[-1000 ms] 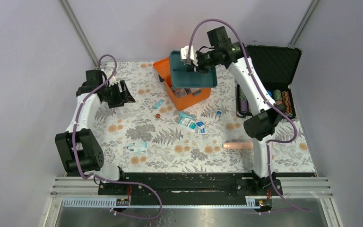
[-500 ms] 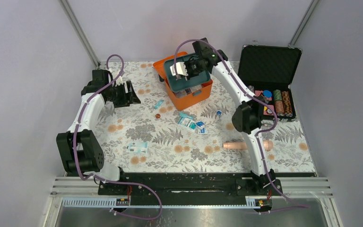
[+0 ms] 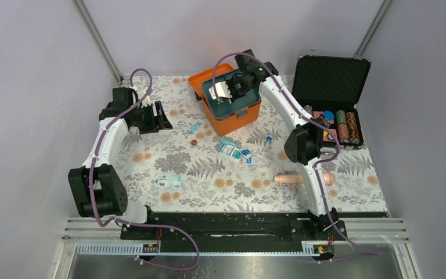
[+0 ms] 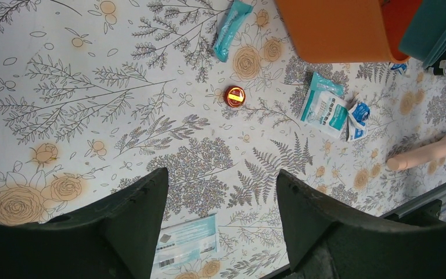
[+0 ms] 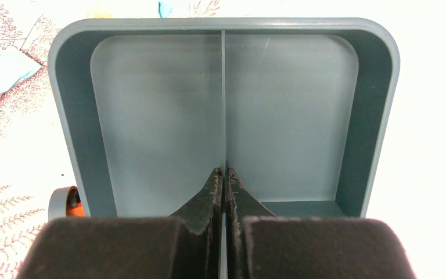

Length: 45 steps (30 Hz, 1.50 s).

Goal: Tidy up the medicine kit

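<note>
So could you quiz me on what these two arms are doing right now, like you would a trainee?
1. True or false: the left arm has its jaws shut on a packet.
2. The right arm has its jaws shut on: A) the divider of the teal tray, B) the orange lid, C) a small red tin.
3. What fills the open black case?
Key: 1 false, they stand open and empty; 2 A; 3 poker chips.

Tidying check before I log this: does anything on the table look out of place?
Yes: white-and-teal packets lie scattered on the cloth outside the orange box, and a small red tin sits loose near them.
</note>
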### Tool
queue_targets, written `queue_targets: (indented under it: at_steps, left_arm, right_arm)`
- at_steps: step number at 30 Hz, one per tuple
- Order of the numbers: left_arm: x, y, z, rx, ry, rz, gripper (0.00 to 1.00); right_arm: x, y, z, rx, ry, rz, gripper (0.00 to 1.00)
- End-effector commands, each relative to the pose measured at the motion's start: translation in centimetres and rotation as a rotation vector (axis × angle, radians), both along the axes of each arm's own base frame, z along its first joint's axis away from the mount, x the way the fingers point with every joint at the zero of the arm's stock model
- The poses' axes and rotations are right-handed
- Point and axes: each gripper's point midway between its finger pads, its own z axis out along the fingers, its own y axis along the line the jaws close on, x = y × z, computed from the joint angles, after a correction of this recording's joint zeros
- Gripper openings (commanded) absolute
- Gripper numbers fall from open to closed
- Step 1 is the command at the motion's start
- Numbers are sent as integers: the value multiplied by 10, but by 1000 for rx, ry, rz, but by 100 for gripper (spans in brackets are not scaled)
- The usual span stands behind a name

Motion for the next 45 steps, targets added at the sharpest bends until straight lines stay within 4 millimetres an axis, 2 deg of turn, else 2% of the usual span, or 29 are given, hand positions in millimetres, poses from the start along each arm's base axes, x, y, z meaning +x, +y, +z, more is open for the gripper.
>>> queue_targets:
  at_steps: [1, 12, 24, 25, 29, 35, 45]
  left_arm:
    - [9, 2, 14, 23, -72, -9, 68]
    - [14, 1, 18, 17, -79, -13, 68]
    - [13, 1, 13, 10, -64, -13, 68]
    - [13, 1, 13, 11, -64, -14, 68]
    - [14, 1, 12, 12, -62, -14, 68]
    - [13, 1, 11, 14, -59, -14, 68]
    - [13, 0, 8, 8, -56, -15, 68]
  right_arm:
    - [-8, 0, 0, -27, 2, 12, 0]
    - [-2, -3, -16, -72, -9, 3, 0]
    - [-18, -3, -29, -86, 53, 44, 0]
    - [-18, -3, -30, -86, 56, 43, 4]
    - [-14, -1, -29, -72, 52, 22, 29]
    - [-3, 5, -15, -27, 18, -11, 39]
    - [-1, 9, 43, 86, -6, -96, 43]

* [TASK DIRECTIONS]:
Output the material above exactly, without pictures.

* [RESPONSE]:
[-1000 ms] 
[-500 ms] 
[+0 ms] 
[+0 ms] 
[+0 ms] 

Length: 45 steps (30 Hz, 1.50 s).

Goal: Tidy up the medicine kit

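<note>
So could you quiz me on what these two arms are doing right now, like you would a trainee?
1. True or false: the left arm has its jaws shut on a packet.
2. The right arm has its jaws shut on: A) the divider of the teal tray, B) the orange lid, C) a small red tin.
3. What fills the open black case?
Key: 1 false, they stand open and empty; 2 A; 3 poker chips.

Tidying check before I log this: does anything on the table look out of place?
Yes: white-and-teal packets lie scattered on the cloth outside the orange box, and a small red tin sits loose near them.
</note>
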### Tool
queue_targets, written `queue_targets: (indented under it: at_steps, left_arm, right_arm)`
- at_steps: step number at 30 Hz, one per tuple
- Order of the numbers: left_arm: x, y, z, rx, ry, rz, gripper (0.00 to 1.00); right_arm: x, y, z, rx, ry, rz, gripper (0.00 to 1.00)
- End-effector commands, each relative to the pose measured at the motion's start: translation in centimetres and rotation as a rotation vector (axis × angle, radians), both along the axes of each arm's own base frame, z along its first joint's axis away from the mount, x the way the fingers point with every joint at the zero of the arm's stock model
- The poses' axes and rotations are right-handed
- Point and axes: each gripper's point midway between its finger pads, its own z axis out along the fingers, its own y axis along the line the jaws close on, x = y × z, computed from the joint angles, after a correction of this recording's joint zeros
- Gripper openings (commanded) absolute
- Gripper numbers fall from open to closed
- Step 1 is the command at the motion's start
- Numbers are sent as integers: the value multiplied by 10, but by 1000 for rx, ry, rz, but by 100 for gripper (spans in brackets are not scaled)
- The usual span stands behind a name

Motion for the next 45 steps, targets added at the sharpest bends until straight lines stay within 4 millimetres an axis, 2 deg of turn, else 2% of the usual span, or 29 are given, hand positions in millimetres, poses from the start along each arm's base axes, x, y, z meaning +x, +y, +z, more is open for the gripper.
>>> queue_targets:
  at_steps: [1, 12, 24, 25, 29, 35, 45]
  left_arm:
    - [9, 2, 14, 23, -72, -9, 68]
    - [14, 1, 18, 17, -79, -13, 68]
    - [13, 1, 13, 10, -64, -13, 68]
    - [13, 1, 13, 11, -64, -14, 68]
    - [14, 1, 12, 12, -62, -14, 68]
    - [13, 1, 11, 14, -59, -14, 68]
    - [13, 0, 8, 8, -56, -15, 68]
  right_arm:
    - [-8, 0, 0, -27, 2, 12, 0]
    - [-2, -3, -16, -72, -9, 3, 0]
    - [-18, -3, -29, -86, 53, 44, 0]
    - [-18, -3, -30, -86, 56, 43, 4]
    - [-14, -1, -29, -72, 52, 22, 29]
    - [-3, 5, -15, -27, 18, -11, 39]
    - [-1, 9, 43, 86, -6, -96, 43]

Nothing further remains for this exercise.